Yazının yayımlandığı tarihten bugünümüze kadar tam bir ay geçti. Bir ayın içerisinde yaşanan ve Türk dünyasını yakından ilgilendiren ve çok yönlü açıdan da etkileyen bu gelişmeler hız kaybetmeyeceği ve zaman ile ivme kazanacağını işaret etmektedir.

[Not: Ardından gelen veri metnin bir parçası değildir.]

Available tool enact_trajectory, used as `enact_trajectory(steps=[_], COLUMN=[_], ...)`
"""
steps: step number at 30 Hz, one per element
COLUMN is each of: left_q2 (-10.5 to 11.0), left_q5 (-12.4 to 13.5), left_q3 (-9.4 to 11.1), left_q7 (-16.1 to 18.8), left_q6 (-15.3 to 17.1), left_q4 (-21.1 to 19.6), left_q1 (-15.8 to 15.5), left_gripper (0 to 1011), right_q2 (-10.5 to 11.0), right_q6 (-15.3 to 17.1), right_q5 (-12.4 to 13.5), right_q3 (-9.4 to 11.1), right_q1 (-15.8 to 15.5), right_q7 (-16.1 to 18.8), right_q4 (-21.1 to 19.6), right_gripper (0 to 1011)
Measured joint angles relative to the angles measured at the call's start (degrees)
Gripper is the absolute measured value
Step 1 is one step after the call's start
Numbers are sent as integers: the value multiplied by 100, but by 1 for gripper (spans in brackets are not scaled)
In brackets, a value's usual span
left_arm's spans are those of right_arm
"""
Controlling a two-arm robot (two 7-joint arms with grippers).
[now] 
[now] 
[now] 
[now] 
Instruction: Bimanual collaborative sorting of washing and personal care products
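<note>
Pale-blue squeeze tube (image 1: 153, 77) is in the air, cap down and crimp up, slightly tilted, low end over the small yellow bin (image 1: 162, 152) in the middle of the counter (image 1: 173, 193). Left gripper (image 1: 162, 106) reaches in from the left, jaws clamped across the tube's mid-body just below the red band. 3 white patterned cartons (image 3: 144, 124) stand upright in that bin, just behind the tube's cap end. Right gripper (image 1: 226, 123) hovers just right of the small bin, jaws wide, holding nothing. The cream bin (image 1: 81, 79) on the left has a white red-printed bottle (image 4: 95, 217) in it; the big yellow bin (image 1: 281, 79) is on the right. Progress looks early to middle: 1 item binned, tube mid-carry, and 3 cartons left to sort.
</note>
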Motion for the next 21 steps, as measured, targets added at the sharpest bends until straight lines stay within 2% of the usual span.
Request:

Türkiye, Ukrayna ile Rusya arasında cereyan eden gerilim karşısında ara bulucu olmaya aday olduğunu , Kazakistan’da yaşananlarla ilgili diğer Türk devletleriyle ortak hareket etme ve ortak çözüm arayışına girmesi konumunu ayrıcalıklı kılmıştır. Türkiye’nin son günlerde Ermenistan, Sırbistan, Arnavutluk, El Salvador gibi ülkelerle gerçekleştirdiği görüşmeler göstermiştir ki; Türkiye’nin bölgesine, coğrafyaya ve dünyaya olan bakış ekseni; mutabakat, dayanışma, erdem, hakkaniyet, adalet ve tüm bunları kapsayan beşeriyet hassasiyetidir. Türkiye’nin bu önemli ve aynı zamanda etkileyici gücü Türk Devletleri Teşkilatının gelişiminde nitelikler kazandıracaktır.
Global Times gazetesinde çıkan yorum çirkin bir propagandanın ürünüdür. Uygur soydaşlarımızı Türk milletinin aile yapısından ayrı göstermeye çalışmaları ne iyi niyetle ne de ilmî etik ile açıklanması mümkün değildir. TDT; saldıran değil uzlaştıran, varlığını dayatan değil izhar olan, güçlü olanı değil hakkı tutan, el çarpan değil el uzatan, omuz atan değil omuz veren bir varoluş felsefesiyle hareket ettiğinde uluslararası alanda barışa, huzura ve esenliğe vesile olacağı yönünde inancım tamdır. TDT’nin kurulması, kurumsallaşması ve uluslararası bir cemiyet statüsüne doğru ilerlemesi mühim bir meseledir. Rasyonel ve realist politikaları şiar edinerek adımlarını atacaktır. İnsanoğlu kendi yaşadığı dönemde birçok şeyin gerçekleştiğini görmek ister. Bu gayet insani bir durumdur. Lakin, yüksek ideal sahibi insanlar ben görmesem bile çocuğum görecektir; o görmese bile onun çocuğu görecektir der.
İdeallerimiz yaşamımızı kıymetlendirir; idealle kıymetlenen yaşam, yeni doğacak ideallerde gözünü açacaktır.